I arrived at 4:00 p.m. and was told that my museum badge covered the price of one tour, with two starting at 4:15 and three more at 4:30. I picked a tour called Irish Outsiders and met my tour guide at the entrance to the shop a few minutes later. Armed with complimentary hand fans (the tenement is authentically sans air conditioning), myself, a girl from Denmark, and a couple from Louisiana walked with our guide to the back of the building, where he began to lay out what life would have been like in the tenement in 1869.

(Via The Tenement Museum)
(Via The Tenement Museum)

If you’re at all familiar with tenements, you probably think of them as little apartments packed with 11-15 person immigrant families — very little light and overall poor conditions, straight out of Jacob Riis’ How the Other Half Lives. This is a pretty accurate picture of the tenements of the 1890’s, old buildings filled to bursting with Eastern European families. However, when 97 Orchard Street was built in 1863, it was part of a new type of housing, a step up for many who moved into them. The Irish family my tour followed moved to the neighborhood from Five Points, a diverse area farther downtown. The area we now call the Lower East Side was then called Kleindeutschland or Little Germany (in 1869 the neighborhood has the 3rd largest concentration of German speakers in the world) and our Irish family would have struggled to adapt to the area as they attempted to make a better life for their children. Because of their ethnicity, they dealt with discrimination and financial struggles, as well as the hardships of everyday life.

As we walked through the small dark rooms of the tenement, we learned about the Moore family and what their life would have been like in the middle of the 19th century: Joseph Moore was a bartender, a good situation for an Irish man in this period; most worked as day laborers. His wife stayed home to take care of the children. Despite their attempts to better themselves, the Moore’s youngest daughter got sick and they couldn’t afford a doctor, until they needed one to sign the death certificate. 1 in 4 children in these neighborhoods didn’t live past infancy. Despite this hardship, Joseph lived to 71 and his second daughter Jane, the only child that marries, moves out to Queens, continuing on their legacy.

(Via The Tenement Museum)
(Via The Tenement Museum)

Our group was small and engaged, and because we asked a lot of questions, our guide allowed the tour to go long and showed us some things that maybe weren’t on the schedule. He told us about the Katz family, who lived in the tenement just before it was vacated. Let us go down the interior staircase and out the front door, exiting the tenement like the Moore family, in through the back door and out through the front, on to bigger and better things.

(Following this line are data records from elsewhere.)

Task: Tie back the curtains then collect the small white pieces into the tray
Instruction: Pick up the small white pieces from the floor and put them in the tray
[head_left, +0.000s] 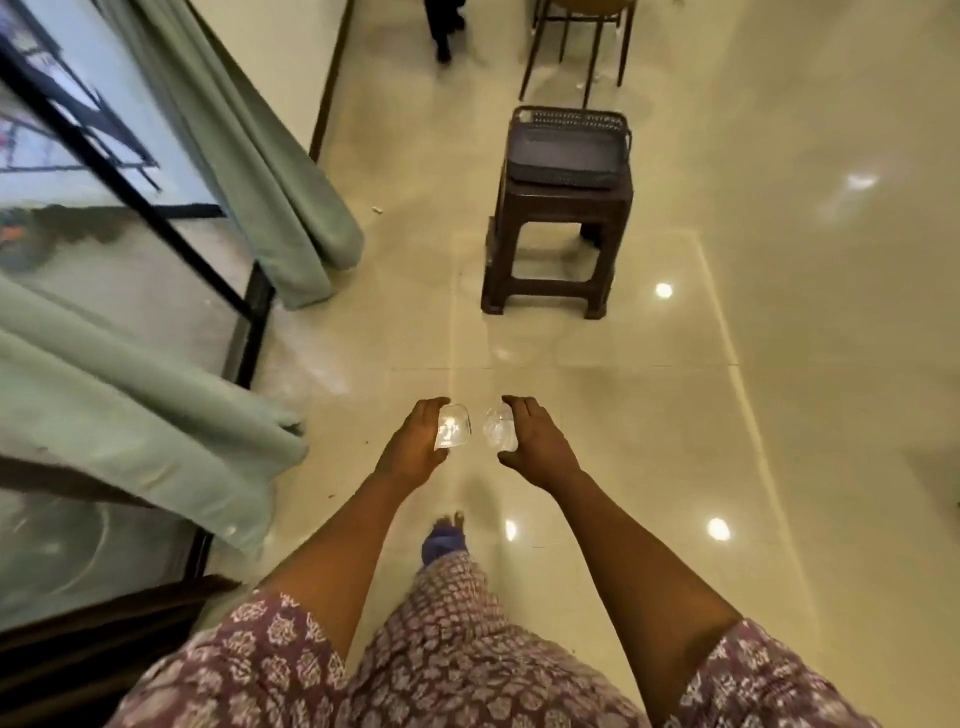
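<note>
So from the head cam this looks like the collecting part of the job, not the curtain part: the left hand (415, 441) is closed around a small clear-white piece (453, 427) and the right hand (537, 441) is closed around another small piece (500, 428), both held out in front at about waist height, hands close together but not touching. What the pieces are exactly I can't tell, they read as see-through plastic, a bit blurry. The tray (569, 150) is a dark basket-style one with a perforated back wall, sitting on a brown plastic stool (558, 228) straight ahead and well apart from the hands, so my guess is the next move is just walking over and dropping both pieces in, which needs the hands carried above the tray rim before letting go. There's also one tiny white bit (377, 210) on the floor near the far curtain (270, 171), probably one more to pick up. As for the curtains, the near curtain (130, 415) on the left looks bunched and pulled aside, but I can't see any tie, so no idea if that step is properly done. The floor (779, 364) is glossy cream tile with ceiling lights reflecting off it, glass door (93, 249) with a black frame on the left, chair legs (576, 57) at the top
</note>
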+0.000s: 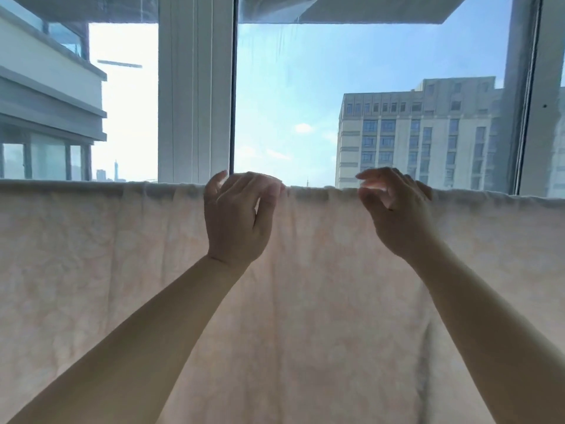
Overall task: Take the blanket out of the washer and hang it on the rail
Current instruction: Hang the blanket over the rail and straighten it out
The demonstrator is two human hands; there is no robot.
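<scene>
A pale pinkish blanket point(122, 270) hangs spread across the whole width of the view, draped over a horizontal rail that its top fold hides. Both my arms reach up to that top edge. My left hand point(238, 215) is at the fold near the middle, fingers loosely curled and holding nothing. My right hand point(394, 209) hovers at the fold further right, fingers relaxed and slightly bent, also holding nothing. The washer is out of view.
Behind the blanket is a large window with a white frame post point(195, 96) and a second frame point(532, 96) at the right. Outside are sky and apartment buildings point(422, 133). An overhang point(367, 10) runs along the top.
</scene>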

I thought to myself that the space didn’t feel nearly as small as I had suspected (don’t get me wrong, it wasn’t anywhere close to what we’re accustomed to in 2015, but I’ve seen families with small children living in spaces not much bigger these days). I love a cultural experience that takes what I think I know and turns it completely around, expanding the picture and pushing me to re-examine the education I’ve already had.

(Via The Tenement Museum)
(Via The Tenement Museum)

This is precisely why I loved the Tenement Museum. I went in expecting one thing, and came out with a completely different viewpoint and a desire to go back and learn more, which in my opinion is what a museum experience should do. The Tenement Museum creates an interactive environment that invites you to learn actively instead of passively. Not only is it a great museum, but it’s also such an interesting, rich look at New York’s history. It’s a history that is steeped in immigration, formed by the comings and goings of diverse masses of people over the years. In one building, the museum shows us how the city and the population changed, and how it became what it is today. It shows us that New York is constantly changing with the ebb and flow of people that come here seeking refuge or a better life. Maybe the statue out in the harbor extends the invitation. But 97 Orchard Street, and places like it, is the place that takes in “your tired, your poor, / Your huddled masses yearning to breathe free.